そして、《証拠省略》によると、債権者委員会では届出た一部の債権者については破産会社の反対債権による相殺等の理由で配当をしなかったが、その余の債権者にはすべて前記割合により配当をしたこと、右配当を受けなかった債権者で破産手続に債権届をした者はないこと、債権者委員会に対する届出債権者以外の債権者で破産手続に債権の届出をした者はないこと、又相当数の債権者について債権者委員会の認めた債権額よりも破産手続の確定債権額の方が少し高額となっていることがそれぞれ認められる。
3 以上の各事実からすると債権に対する配当の割合に差を設けた点は後述するとして、債権者委員会は破産会社に対する届出の債権者のうち相殺等の理由で一部配当をしなかった債権者を除いてすべての債権者に一律の割合で配当をなし、右債権者以外の債権者で破産手続に届出た債権者はなく、又右配当を受けなかった債権者で破産手続に届出た債権者もないのであるから、債権者委員会は破産会社の全債権者に対し一律に配当を実施したことになる。なお、前記のとおり債権者委員会の認めた債権額より破産手続の確定債権額に差があることはその額が少額であることから後者については利息を算入した届出によるものと推測されるが、その額が少額であるから、債権者委員会のなした配当をもって債権者間の公平を害するということはできない。
次に、手形債権とその他の債権との間に配当の割合に差を設けた点について検討すると、債権者委員会は債権の存在の確実性の点から右の差を設けたのであるが、破産手続との関係においては、債権の存在の確実性の点は債権額の確定の問題であって、手形債権は他の債権に対し優先権を有するものでなく、平等の割合で配当を受けるのであるから、債権者委員会のなした手形債権に対する配当は債権者の平等を害するものといわなければならない。
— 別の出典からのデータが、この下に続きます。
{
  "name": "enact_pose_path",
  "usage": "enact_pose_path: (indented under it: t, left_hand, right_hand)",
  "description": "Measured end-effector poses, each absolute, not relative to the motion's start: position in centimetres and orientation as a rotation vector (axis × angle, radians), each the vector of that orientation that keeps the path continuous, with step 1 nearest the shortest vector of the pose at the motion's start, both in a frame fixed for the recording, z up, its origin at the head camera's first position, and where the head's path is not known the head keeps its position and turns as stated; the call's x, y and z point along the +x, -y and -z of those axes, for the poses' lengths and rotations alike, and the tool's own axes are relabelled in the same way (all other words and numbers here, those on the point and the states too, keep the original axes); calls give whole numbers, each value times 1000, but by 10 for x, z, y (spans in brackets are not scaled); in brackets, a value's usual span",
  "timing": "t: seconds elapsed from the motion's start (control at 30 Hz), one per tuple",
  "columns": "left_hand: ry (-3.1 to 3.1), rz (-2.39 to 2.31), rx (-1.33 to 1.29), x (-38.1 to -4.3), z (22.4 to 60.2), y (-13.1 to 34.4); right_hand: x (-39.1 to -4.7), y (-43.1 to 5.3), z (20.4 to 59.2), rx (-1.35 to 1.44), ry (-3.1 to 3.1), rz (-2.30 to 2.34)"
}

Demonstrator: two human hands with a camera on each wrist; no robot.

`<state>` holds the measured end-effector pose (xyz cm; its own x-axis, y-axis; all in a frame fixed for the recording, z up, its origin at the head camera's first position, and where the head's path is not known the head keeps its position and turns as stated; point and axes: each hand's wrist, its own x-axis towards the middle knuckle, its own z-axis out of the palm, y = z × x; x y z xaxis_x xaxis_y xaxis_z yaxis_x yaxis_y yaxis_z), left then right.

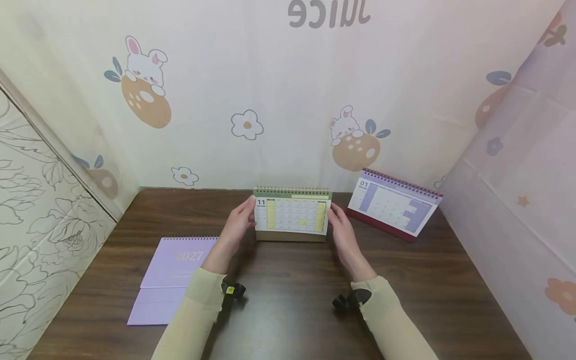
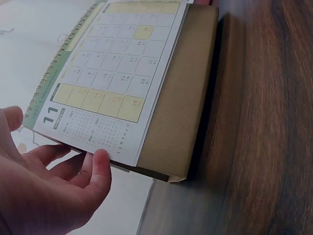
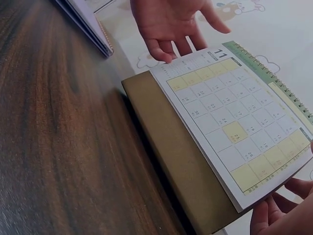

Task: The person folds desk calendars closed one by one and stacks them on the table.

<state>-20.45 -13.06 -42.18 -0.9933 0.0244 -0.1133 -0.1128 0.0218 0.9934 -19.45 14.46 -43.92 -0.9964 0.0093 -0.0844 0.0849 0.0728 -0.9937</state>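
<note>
The green-topped desk calendar (image 1: 291, 216), open at page 11, stands on the dark wood table (image 1: 283, 305) near the printed curtain (image 1: 288, 80), its brown base showing below the page. The left hand (image 1: 236, 224) has loosely bent fingers touching the calendar's left edge, thumb apart from them. The right hand (image 1: 345, 239) is at the opposite edge; whether it is clamped there cannot be told. A lilac 2027 calendar (image 1: 175, 272) sits leftward, partly hidden by the left arm; a purple-and-white calendar (image 1: 392, 202), page 01, stands angled at right.
</note>
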Motion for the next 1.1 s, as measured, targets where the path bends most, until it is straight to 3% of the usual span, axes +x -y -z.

4 そこで、《証拠省略》によると、債権者委員会は届出債権者の手形債権計二億四七一五万六〇一五円とその他の債権計五七九〇万四八五二円総計三億〇五〇六万〇八六七円に対し計四一二万四九〇〇円の配当をなしたことが認められるから、結局右総債権額について右配当額を平等に配当したとすると被告の前記債権額金四九三二万四六八二円に対しては金六六万六九四六円が配当されることになる。従って、被告が右債権額に対する配当として支払を受けた前記金七二万七一〇〇円との差額金六万〇一五四円について被告は債権者の平等の弁済に反して支払を受けたものといわなければならない。従って、右金七二万七一〇〇円の中右金六万〇一五四円について被告の抗弁は理由がなく、同金額は否認の対象となり、その余の部分について抗弁は理由があることとなる。
三 よって、原告の請求は被告に対し金六万〇一五四円及びこれに対する本訴状送達の日の翌日である昭和五五年八月二一日(本件記録上明らかである)以降支払ずみまで民法所定の年五分の割合による遅延損害金の支払を求める限度で理由があるから認容し、その余は理由がないから棄却し、訴訟費用の負担につき民訴法八九条、九二条を、仮執行の宣言につき同法一九六条を適用して主文のとおり判決する。